Pictures should be left out when the listing below is repeated word for word.

Stored data Block Start

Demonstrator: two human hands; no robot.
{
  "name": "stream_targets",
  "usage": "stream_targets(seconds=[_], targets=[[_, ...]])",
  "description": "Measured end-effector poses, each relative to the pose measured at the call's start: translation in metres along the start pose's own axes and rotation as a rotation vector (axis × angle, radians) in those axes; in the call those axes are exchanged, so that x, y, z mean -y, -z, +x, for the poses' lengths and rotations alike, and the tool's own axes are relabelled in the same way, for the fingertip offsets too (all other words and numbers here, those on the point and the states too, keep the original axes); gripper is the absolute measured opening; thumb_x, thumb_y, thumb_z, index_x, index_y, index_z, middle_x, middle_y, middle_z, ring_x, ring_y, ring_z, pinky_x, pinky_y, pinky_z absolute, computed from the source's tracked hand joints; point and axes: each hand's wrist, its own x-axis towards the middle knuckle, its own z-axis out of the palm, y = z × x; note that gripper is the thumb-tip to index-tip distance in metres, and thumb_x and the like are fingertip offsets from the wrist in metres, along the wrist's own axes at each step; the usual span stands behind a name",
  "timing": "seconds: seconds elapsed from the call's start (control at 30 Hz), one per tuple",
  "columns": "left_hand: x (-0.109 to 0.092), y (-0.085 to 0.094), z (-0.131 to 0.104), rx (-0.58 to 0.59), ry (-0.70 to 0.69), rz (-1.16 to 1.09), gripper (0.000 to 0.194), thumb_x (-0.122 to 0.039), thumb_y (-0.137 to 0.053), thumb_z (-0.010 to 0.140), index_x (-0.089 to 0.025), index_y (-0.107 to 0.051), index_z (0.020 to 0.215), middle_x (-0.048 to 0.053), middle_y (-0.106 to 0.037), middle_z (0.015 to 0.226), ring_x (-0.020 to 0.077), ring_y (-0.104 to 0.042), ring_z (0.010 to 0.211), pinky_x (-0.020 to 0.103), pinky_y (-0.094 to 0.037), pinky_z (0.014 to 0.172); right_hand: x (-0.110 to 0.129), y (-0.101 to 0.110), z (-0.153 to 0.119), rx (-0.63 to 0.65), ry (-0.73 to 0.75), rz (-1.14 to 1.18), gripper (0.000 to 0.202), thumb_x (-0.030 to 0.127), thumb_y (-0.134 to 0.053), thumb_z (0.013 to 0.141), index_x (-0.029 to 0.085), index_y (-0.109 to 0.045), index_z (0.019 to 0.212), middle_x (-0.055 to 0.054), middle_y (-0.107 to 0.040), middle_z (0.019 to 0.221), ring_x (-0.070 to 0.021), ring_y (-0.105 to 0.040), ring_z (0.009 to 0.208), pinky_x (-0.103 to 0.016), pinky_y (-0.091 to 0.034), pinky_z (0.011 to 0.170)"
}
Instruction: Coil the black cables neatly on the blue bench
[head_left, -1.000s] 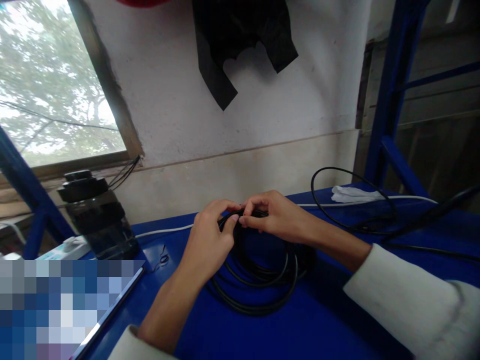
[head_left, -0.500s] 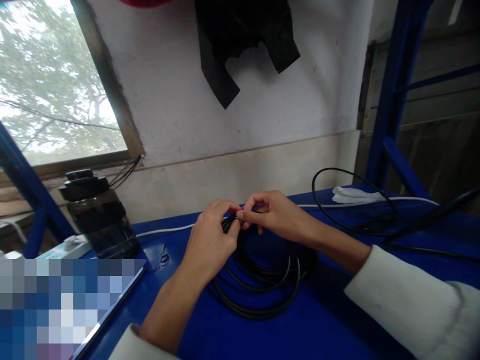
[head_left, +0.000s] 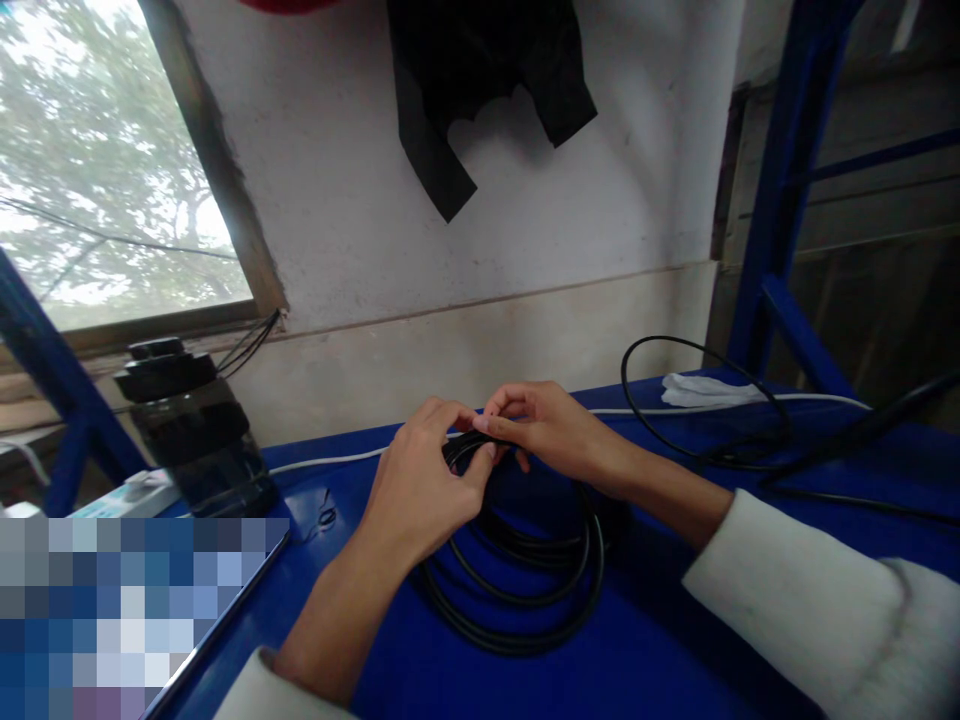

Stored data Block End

### Completed exercise
Demonstrator: two human hands; no robot.
{
  "name": "stream_targets",
  "usage": "stream_targets(seconds=[_], targets=[[_, ...]])",
  "description": "Measured end-effector poses, each relative to the pose measured at the call's start: translation in metres along the start pose's own axes and rotation as a rotation vector (axis × angle, radians) in those axes; in the call those axes are exchanged, so that x, y, z mean -y, -z, +x, for the poses' lengths and rotations alike, and the tool's own axes are relabelled in the same way, for the fingertip offsets too (all other words and numbers here, those on the point and the states too, keep the original axes); gripper is the absolute measured opening; thumb_x, thumb_y, thumb_z, index_x, index_y, index_z, middle_x, middle_y, middle_z, ring_x, ring_y, ring_z, pinky_x, pinky_y, pinky_z absolute, computed from the source's tracked hand joints; point and axes: each hand's wrist, its own x-axis towards the middle knuckle, its own z-axis out of the palm, y = z × x; note that gripper is the thumb-tip to index-tip distance in metres, and thumb_x and the like are fingertip offsets from the wrist in metres, along the wrist's own axes at each step; the usual span stands behind a name",
  "timing": "seconds: seconds elapsed from the call's start (control at 30 Hz), one per tuple",
  "columns": "left_hand: x (-0.109 to 0.092), y (-0.085 to 0.094), z (-0.131 to 0.104), rx (-0.58 to 0.59), ry (-0.70 to 0.69), rz (-1.16 to 1.09), gripper (0.000 to 0.194), thumb_x (-0.122 to 0.039), thumb_y (-0.137 to 0.053), thumb_z (-0.010 to 0.140), index_x (-0.089 to 0.025), index_y (-0.107 to 0.051), index_z (0.020 to 0.215), middle_x (-0.048 to 0.053), middle_y (-0.106 to 0.037), middle_z (0.015 to 0.226), ring_x (-0.020 to 0.077), ring_y (-0.104 to 0.042), ring_z (0.010 to 0.211), pinky_x (-0.020 to 0.103), pinky_y (-0.094 to 0.037), pinky_z (0.014 to 0.172); right_hand: x (-0.110 to 0.129), y (-0.101 to 0.110), z (-0.153 to 0.119), rx (-0.63 to 0.65), ry (-0.73 to 0.75), rz (-1.14 to 1.18), gripper (0.000 to 0.202), thumb_x (-0.030 to 0.127), thumb_y (-0.134 to 0.053), thumb_z (0.013 to 0.141), index_x (-0.029 to 0.085), index_y (-0.109 to 0.045), index_z (0.019 to 0.212), middle_x (-0.055 to 0.054), middle_y (-0.107 to 0.040), middle_z (0.019 to 0.221), ring_x (-0.070 to 0.021), ring_y (-0.105 to 0.040), ring_z (0.009 to 0.208), pinky_x (-0.103 to 0.016), pinky_y (-0.091 to 0.034), pinky_z (0.011 to 0.170)"
}
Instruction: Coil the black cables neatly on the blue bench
[head_left, -1.000s] 
[head_left, -0.500s] 
[head_left, +0.000s] 

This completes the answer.